Venise fut la première ville, en Europe, où l'on fonda une banque. Cette création remonte à la fin du XIIe siècle. Les règlements qui régissaient la banque étaient si bien conçus, qu'ils servirent plus tard de modèle, lorsque d'autres peuples voulurent suivre l'exemple des Vénitiens. En Angleterre, à l'époque dont nous parlons, les juifs étaient à la fois banquiers et usuriers; les rois et les grands seigneurs daignèrent souvent leur emprunter des sommes énormes qu'ils oubliaient quelquefois de rendre, et les juifs durent s'estimer heureux d'acheter à ce prix la liberté et quelquefois même la vie. Mais ils se vengeaient à leur tour, en prêtant à des taux excessifs, quand ils croyaient pouvoir le faire impunément.

La première persécution contre les juifs en Angleterre eut lieu en 1189, sous le règne de Richard Cœur de Lion. Vers la fin du XIIIe siècle, Édouard Ier, poussé par le parlement, et mû par l'espoir d'obtenir un riche butin, consentit à expulser les juifs hors du pays. Nous Jaissons aux chroniques de l'époque le soin de constater les traits de - cruauté qui accompagnèrent l'exécution de cet édit. Nous ferons remarquer seulement que depuis lors jusqu'à l'avénement de Cromwell, au XVIIe siècle, les juifs n'exercèrent aucune influence sur les affaires commerciales ou financières de la Grande-Bretagne.

Il serait peut-être difficile de trouver, au point de vue politique, la raison ou même l'excuse d'une semblable exclusion, si nous ne savions pas que les juifs eurent bientôt des successeurs qui permirent de se passer de leur ministère.

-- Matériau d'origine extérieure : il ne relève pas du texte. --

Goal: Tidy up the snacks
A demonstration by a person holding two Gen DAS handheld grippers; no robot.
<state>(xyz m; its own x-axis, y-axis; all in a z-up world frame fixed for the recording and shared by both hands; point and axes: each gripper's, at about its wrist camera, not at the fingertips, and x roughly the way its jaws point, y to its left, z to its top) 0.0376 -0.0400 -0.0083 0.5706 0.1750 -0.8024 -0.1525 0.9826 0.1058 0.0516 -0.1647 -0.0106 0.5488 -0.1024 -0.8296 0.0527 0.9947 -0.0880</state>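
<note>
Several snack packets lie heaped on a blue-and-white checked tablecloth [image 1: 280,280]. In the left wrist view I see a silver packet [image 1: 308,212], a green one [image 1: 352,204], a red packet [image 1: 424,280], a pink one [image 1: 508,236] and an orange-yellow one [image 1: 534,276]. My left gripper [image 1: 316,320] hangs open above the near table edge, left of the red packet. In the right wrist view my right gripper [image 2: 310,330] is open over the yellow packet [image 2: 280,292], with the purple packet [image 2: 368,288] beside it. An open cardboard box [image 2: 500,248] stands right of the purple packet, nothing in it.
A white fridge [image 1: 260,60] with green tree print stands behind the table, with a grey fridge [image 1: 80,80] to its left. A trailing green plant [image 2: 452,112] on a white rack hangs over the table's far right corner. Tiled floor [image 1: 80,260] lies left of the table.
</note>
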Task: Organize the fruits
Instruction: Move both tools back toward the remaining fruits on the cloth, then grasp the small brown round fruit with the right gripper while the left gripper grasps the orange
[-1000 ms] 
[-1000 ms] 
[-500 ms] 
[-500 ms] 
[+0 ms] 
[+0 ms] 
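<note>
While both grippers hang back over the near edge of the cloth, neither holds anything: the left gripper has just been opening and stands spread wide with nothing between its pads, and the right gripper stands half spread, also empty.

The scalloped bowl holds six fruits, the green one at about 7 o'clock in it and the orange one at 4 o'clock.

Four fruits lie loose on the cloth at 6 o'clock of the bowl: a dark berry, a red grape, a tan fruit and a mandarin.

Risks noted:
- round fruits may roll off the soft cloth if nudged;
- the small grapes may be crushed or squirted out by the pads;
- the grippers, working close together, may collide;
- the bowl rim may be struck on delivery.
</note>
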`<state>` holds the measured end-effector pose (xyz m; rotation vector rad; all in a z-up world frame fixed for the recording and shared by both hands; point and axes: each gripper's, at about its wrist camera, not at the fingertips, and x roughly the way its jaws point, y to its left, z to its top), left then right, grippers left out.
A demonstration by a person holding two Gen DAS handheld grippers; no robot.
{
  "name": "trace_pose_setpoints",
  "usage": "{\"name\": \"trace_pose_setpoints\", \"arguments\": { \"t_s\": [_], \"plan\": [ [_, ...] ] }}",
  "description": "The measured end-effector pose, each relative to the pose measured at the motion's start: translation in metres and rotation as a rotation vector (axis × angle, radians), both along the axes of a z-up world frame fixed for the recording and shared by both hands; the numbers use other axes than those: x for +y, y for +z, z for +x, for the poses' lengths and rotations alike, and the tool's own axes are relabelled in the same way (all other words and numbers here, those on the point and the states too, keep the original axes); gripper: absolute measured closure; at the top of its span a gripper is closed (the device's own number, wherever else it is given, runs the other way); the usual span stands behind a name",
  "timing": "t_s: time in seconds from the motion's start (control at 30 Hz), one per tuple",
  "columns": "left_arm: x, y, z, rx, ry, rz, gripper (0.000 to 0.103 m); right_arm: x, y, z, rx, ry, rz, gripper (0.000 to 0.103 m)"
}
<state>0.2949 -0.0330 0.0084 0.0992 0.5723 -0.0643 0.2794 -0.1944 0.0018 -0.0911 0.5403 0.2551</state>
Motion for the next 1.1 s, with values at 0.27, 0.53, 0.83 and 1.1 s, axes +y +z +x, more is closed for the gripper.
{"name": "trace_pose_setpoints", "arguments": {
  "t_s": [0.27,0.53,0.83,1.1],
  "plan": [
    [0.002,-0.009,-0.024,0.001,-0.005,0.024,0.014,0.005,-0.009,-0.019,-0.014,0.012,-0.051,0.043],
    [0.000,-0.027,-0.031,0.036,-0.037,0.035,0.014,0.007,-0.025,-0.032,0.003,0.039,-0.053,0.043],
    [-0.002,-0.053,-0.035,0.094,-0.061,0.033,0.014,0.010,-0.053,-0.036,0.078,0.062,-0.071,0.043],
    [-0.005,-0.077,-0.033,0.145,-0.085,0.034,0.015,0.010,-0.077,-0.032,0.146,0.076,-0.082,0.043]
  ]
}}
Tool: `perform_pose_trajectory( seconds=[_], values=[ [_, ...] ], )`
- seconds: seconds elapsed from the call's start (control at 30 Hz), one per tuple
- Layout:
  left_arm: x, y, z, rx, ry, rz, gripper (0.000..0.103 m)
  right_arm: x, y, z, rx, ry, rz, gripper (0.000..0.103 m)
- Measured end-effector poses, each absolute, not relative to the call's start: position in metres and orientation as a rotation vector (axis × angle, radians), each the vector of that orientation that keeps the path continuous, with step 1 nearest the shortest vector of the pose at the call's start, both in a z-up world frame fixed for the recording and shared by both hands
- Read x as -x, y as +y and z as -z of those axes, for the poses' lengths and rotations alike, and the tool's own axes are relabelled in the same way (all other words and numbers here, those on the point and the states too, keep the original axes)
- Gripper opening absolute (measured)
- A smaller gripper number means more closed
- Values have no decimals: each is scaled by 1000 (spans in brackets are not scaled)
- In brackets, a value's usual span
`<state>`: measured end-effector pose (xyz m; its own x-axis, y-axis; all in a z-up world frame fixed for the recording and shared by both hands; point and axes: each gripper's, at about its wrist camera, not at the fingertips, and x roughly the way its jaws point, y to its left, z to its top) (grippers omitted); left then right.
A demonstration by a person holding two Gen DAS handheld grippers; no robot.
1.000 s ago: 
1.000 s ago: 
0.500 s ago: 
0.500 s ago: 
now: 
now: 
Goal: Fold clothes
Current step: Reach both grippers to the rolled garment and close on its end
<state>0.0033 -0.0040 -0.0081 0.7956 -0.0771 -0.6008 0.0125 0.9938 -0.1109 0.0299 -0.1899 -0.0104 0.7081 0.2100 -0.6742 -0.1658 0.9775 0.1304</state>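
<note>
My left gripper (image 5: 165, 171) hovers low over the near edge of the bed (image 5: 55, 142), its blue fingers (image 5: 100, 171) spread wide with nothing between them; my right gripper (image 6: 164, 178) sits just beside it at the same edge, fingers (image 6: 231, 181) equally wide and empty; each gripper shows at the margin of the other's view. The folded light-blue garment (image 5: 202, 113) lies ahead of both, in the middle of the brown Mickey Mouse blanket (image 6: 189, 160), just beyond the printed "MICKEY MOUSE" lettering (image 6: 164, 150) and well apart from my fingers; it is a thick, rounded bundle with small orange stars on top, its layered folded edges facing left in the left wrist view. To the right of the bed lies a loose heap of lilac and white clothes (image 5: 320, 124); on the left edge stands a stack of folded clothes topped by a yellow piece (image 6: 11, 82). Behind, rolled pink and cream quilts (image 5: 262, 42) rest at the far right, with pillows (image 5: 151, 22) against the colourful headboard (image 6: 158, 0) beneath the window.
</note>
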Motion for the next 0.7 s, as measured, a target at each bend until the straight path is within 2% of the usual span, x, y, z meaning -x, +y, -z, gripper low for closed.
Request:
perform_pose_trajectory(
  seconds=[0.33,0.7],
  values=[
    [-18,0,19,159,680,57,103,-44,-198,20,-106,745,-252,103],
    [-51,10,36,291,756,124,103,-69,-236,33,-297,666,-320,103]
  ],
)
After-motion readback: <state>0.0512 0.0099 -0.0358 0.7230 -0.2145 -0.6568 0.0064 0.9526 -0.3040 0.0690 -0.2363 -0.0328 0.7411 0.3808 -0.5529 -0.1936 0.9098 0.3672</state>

En effet, vers la même époque, les Lombards (nom générique qui comprenait tous les négociants italiens de Gênes, de Florence ou de Venise) allèrent s'établir à Londres, dans la rue qui porte encore leur nom. Ces hommes possédaient une intelligence parfaite du commerce et de la banque. Ils étaient les seuls au monde qui connussent la science des affaires, et ce furent eux qui introduisirent l'usage des lettres de change, au moyen desquelles ils faisaient passer des valeurs dans leur propre pays. Les Lombards avaient commencé par exercer le métier d'orfévre; les plus habiles d'entre eux ajoutèrent à leur commerce des opérations de banque. Peu à peu les deux professions se confondirent. Comme les Lombards, en leur qualité d'orfévres, appartenaient à une corporation riche, on se fiait à eux volontiers.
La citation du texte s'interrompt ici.